Everybody's different, diversity rules the day 

Still I slap my head in wonder at the Housewives of LA. 

They're bosomy and botoxed, voluptuous of hip 

And I can't understand why anybody gives a rip. 


They're brassy and they're bossy, over-glitzed, uber noisy 

And please don't get me started on the Housewives of New Joisy. 

A spree at Niemen Marcus and they're rolling the clover, 

Cleavage like the 23 Psalm: their cups runneth over. 


They hurl diamond crusted insults with a practiced, deadly aim 

Jealousy and jewelry are their biggest claims to fame. 

They dress themselves in Gucci just to buy a happy meal 

Though to be clear, the chauffeur is the one who's at the wheel. 


Flirting with a jailbird sugar daddy millionaire 

And here's my biggest question: Why does anybody care? 

If you want me as a viewer, scrap those superficial wives 

And point your TV camera at the gals who have real lives. 


Farmwives tough as tigers, ranch wives strong and brown 

And the ones I know the best: the real farmwives of my home town. 
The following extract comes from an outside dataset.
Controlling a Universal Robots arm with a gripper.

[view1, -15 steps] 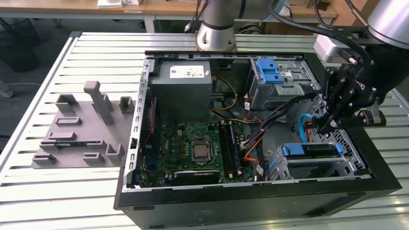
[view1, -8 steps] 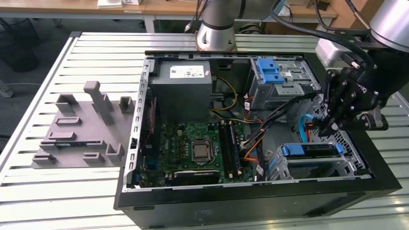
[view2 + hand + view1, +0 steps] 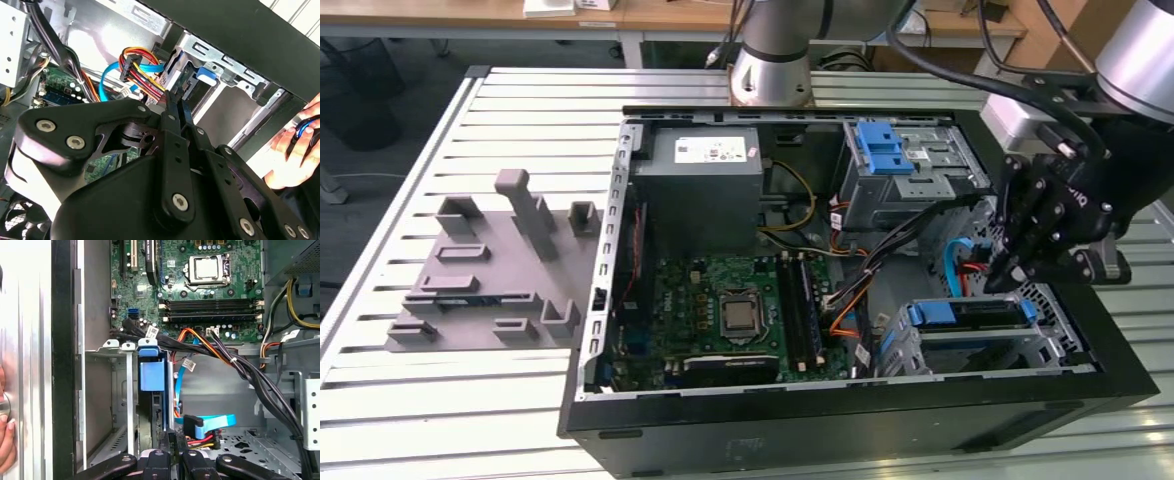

When I was just a baby, when TV was still a dream 

These farmwives got together just to laugh and let off steam. 


Tough and smart and funny, and steady as she goes 

And they never shopped at Tiffany's or wore designer clothes. 

They could drive a tractor, fix a fence, load and bale and stack 

Then bake six rhubarb pies with one hand tied behind their back. 


They had soirees, they had set-backs, skies of grey and skies of blue 

And these Farmwives of Alberta always got each other through. 

They buried husbands, buried kids, shared laughter and shared tears 

They've been there for each other for over 60 years. 


So when it comes to housewives, you can keep your bling and brass 

It's to farm and ranch wives everywhere I raise my fluted glass. 

But specially to the women who you won't see on TV: 

My mom and all her farm pals who still inspire me. 



Say Hi to Grandpa 


Grandpa wasn't perfect but he sure came mighty close 

He doled out love to grandkids in a big and generous dose. 

When one of us did anything to brighten up his week 

He had tears as big as horse surds coursing down his cheek. 


He did what all good grandpas do and did it all with zest. 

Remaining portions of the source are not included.